[x86_64] PR target/113690: Fix-up MULT REG_EQUAL notes in STV.
Checks
Commit Message
This patch fixes PR target/113690, an ICE-on-valid regression on x86_64
that exhibits with a specific combination of command line options. The
cause is that x86's scalar-to-vector pass converts a chain of instructions
from TImode to V1TImode, but fails to appropriately update the attached
REG_EQUAL note. Given that multiplication isn't supported in V1TImode,
the REG_NOTE handling code wasn't expecting to see a MULT. Easily solved
with additional handling for other binary operators that may potentially
(in future) have an immediate constant as the second operand that needs
handling. For convenience, this code (re)factors the logic to convert
a TImode constant into a V1TImode constant vector into a subroutine and
reuses it.
For the record, STV is actually doing something useful in this strange
testcase, GCC with -O2 -fno-dce -fno-forward-propagate
-fno-split-wide-types
-funroll-loops generates:
foo: movl $v, %eax
pxor %xmm0, %xmm0
movaps %xmm0, 48(%rax)
movaps %xmm0, (%rax)
movaps %xmm0, 16(%rax)
movaps %xmm0, 32(%rax)
ret
With the addition of -mno-stv (to disable the patched code) it gives:
foo: movl $v, %eax
movq $0, 48(%rax)
movq $0, 56(%rax)
movq $0, (%rax)
movq $0, 8(%rax)
movq $0, 16(%rax)
movq $0, 24(%rax)
movq $0, 32(%rax)
movq $0, 40(%rax)
ret
This patch has been tested on x86_64-pc-linux-gnu with make bootstrap
and make -k check, both with and without --target_board=unix{-m32}
with no new failures.
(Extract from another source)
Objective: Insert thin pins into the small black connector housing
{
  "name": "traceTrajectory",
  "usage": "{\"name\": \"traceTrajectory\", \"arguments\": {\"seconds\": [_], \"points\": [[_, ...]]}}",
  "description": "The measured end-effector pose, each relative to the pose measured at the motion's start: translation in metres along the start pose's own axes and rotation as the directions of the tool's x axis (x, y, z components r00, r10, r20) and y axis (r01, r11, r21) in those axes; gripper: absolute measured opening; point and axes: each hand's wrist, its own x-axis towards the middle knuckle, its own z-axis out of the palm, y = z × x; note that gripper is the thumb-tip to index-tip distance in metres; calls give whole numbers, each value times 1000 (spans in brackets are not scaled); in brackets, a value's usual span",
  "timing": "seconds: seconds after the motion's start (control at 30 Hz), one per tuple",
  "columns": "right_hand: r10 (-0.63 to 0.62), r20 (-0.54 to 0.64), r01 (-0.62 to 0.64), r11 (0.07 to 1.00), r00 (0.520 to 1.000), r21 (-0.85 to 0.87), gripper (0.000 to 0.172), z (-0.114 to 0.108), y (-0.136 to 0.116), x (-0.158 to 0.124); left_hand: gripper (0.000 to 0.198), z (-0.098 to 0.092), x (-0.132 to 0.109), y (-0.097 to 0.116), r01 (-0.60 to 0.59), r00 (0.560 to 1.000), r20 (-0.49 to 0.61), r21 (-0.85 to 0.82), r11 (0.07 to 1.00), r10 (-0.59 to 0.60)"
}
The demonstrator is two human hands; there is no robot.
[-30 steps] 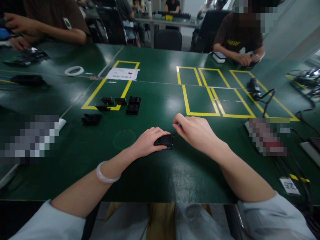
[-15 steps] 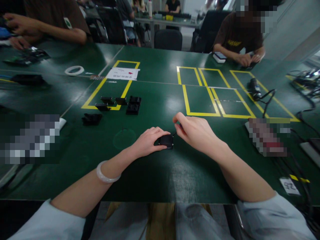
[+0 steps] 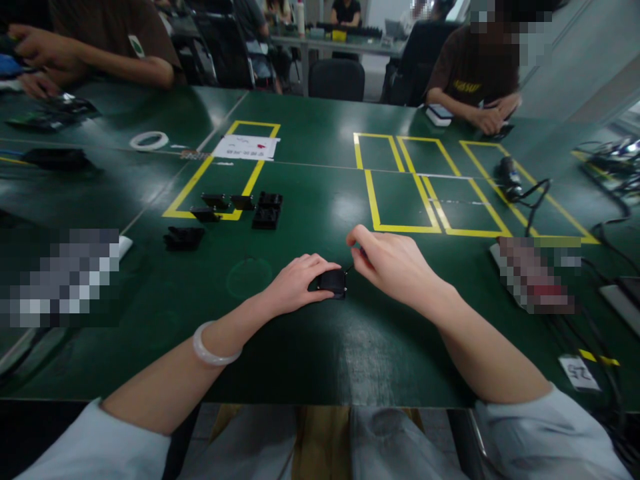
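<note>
Between the thumb and fingers of my left hand [image 3: 299,283], a small black block [image 3: 332,283] is held down flat on the green table [image 3: 280,353]. Bright metal dots, perhaps screw ends, show at its right edge. My right hand [image 3: 387,257] is closed in a pinch just right of the block. From its fingertips a thin dark rod [image 3: 349,268] slants down to the block's upper right corner; most of it is hidden, so its kind is unclear. A white bracelet [image 3: 215,345] circles my left wrist.
Several black plates [image 3: 243,202] and blocks [image 3: 268,210] stand ahead on the left, near yellow tape outlines [image 3: 400,229]. A tape roll [image 3: 149,141] and a paper sheet [image 3: 246,147] lie farther back. Cables [image 3: 600,333] run along the right. Two people work across the table.
My left hand and the black block stay in place. My right fingers have shifted very slightly around the thin rod. Across the table, the right-hand person's hands have moved.
</note>
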Motion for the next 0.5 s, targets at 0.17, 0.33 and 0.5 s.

Ok for mainline?
2024-02-05 Roger Sayle <roger@nextmovesoftware.com>
gcc/ChangeLog
PR target/113690
* config/i386/i386-features.cc (timode_convert_cst): New helper
function to convert a TImode CONST_SCALAR_INT_P to a V1TImode
CONST_VECTOR.
(timode_scalar_chain::convert_op): Use timode_convert_cst.
(timode_scalar_chain::convert_insn): If a REG_EQUAL note contains
a binary operator where the second operand is an immediate integer
constant, convert it to V1TImode using timode_convert_cst.
Use timode_convert_cst.
gcc/testsuite/ChangeLog
PR target/113690
* gcc.target/i386/pr113690.c: New test case.
Thanks in advance,
Roger
--
Comments
On Mon, Feb 5, 2024 at 1:24 AM Roger Sayle <roger@nextmovesoftware.com> wrote:
>
>
> This patch fixes PR target/113690, an ICE-on-valid regression on x86_64
> that exhibits with a specific combination of command line options. The
> cause is that x86's scalar-to-vector pass converts a chain of instructions
> from TImode to V1TImode, but fails to appropriately update the attached
> REG_EQUAL note. Given that multiplication isn't supported in V1TImode,
> the REG_NOTE handling code wasn't expecting to see a MULT. Easily solved
> with additional handling for other binary operators that may potentially
> (in future) have an immediate constant as the second operand that needs
> handling. For convenience, this code (re)factors the logic to convert
> a TImode constant into a V1TImode constant vector into a subroutine and
> reuses it.
>
> For the record, STV is actually doing something useful in this strange
> testcase, GCC with -O2 -fno-dce -fno-forward-propagate
> -fno-split-wide-types
> -funroll-loops generates:
>
> foo: movl $v, %eax
> pxor %xmm0, %xmm0
> movaps %xmm0, 48(%rax)
> movaps %xmm0, (%rax)
> movaps %xmm0, 16(%rax)
> movaps %xmm0, 32(%rax)
> ret
>
> With the addition of -mno-stv (to disable the patched code) it gives:
>
> foo: movl $v, %eax
> movq $0, 48(%rax)
> movq $0, 56(%rax)
> movq $0, (%rax)
> movq $0, 8(%rax)
> movq $0, 16(%rax)
> movq $0, 24(%rax)
> movq $0, 32(%rax)
> movq $0, 40(%rax)
> ret
>
>
> This patch has been tested on x86_64-pc-linux-gnu with make bootstrap
> and make -k check, both with and without --target_board=unix{-m32}
> with no new failures. Ok for mainline?
>
>
> 2024-02-05 Roger Sayle <roger@nextmovesoftware.com>
>
> gcc/ChangeLog
> PR target/113690
> * config/i386/i386-features.cc (timode_convert_cst): New helper
> function to convert a TImode CONST_SCALAR_INT_P to a V1TImode
> CONST_VECTOR.
> (timode_scalar_chain::convert_op): Use timode_convert_cst.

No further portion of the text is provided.